Fifteen years ago, red-light cameras were a rarity. Now, 24 states and Washington, D.C., use them with regularity — and backlash is starting to build.
"What the issue really comes down to is these companies are ripping people off by hundreds of millions of dollars, in the name of caring about our safety and our health and our kids," said New Jersey Assemblyman Declan O-Scanlon, who has introduced legislation opposing red-light camera use in the state, according to an NBC report.

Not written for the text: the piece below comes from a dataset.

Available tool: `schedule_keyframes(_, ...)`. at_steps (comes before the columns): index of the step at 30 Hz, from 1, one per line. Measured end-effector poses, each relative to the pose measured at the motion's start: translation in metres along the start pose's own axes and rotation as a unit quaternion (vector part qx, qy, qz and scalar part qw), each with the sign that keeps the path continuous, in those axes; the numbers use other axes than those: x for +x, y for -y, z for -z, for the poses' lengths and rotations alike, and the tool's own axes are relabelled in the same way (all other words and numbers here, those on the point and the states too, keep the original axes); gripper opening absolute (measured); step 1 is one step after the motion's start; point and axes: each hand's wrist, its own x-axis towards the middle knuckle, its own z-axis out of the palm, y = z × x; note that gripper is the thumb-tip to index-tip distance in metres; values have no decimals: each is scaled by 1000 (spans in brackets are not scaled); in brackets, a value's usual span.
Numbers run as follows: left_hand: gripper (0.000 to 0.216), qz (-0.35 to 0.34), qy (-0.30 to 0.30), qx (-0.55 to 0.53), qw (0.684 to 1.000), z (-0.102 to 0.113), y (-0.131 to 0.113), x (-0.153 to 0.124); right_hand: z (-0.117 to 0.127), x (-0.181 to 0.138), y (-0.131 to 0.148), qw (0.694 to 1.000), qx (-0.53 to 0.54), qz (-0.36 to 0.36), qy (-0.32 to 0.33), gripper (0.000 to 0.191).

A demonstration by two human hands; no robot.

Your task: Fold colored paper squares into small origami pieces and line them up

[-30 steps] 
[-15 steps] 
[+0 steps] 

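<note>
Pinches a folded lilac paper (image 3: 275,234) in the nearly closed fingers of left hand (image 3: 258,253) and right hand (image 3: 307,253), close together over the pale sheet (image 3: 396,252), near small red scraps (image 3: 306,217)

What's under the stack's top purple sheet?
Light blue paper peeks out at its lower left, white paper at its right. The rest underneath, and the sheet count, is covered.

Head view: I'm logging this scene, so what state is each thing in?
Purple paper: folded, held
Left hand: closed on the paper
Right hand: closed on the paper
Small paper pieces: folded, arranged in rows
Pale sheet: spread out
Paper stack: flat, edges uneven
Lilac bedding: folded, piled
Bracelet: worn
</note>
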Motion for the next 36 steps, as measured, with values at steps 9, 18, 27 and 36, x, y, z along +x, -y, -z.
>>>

Big Brother concerns persist, as do constitutional concerns — the right of the accused to face their accusers, for instance. But what's really causing angst with the anti-red-light-camera crowd is the realization that the technology seems more a money-maker — for the private companies that run the cameras and for the governments that share in the revenues — than a successful safety program. Add tales of corruption to fuel that angst.
In Chicago, for instance, the mayor banned one company from bidding on future contracts after it was allegedly discovered the entity was engaging in a pay-to-play scheme with its red-light camera business, NBC reported. In Iowa, meanwhile, constitutional concerns have so far kept out the cameras — same as in nine other states, NBC reports.
One big checkmark for red-light camera opponents is a 2005 report from the Federal Highway Administration: Data from the report showed a decrease in front-to-side vehicle crashes at intersections with red-light cameras, NBC reported. But, researchers also found increases in rear-end crashes at these same intersections — an apparent result of drivers slamming on their brakes to avoid tickets, NBC reported.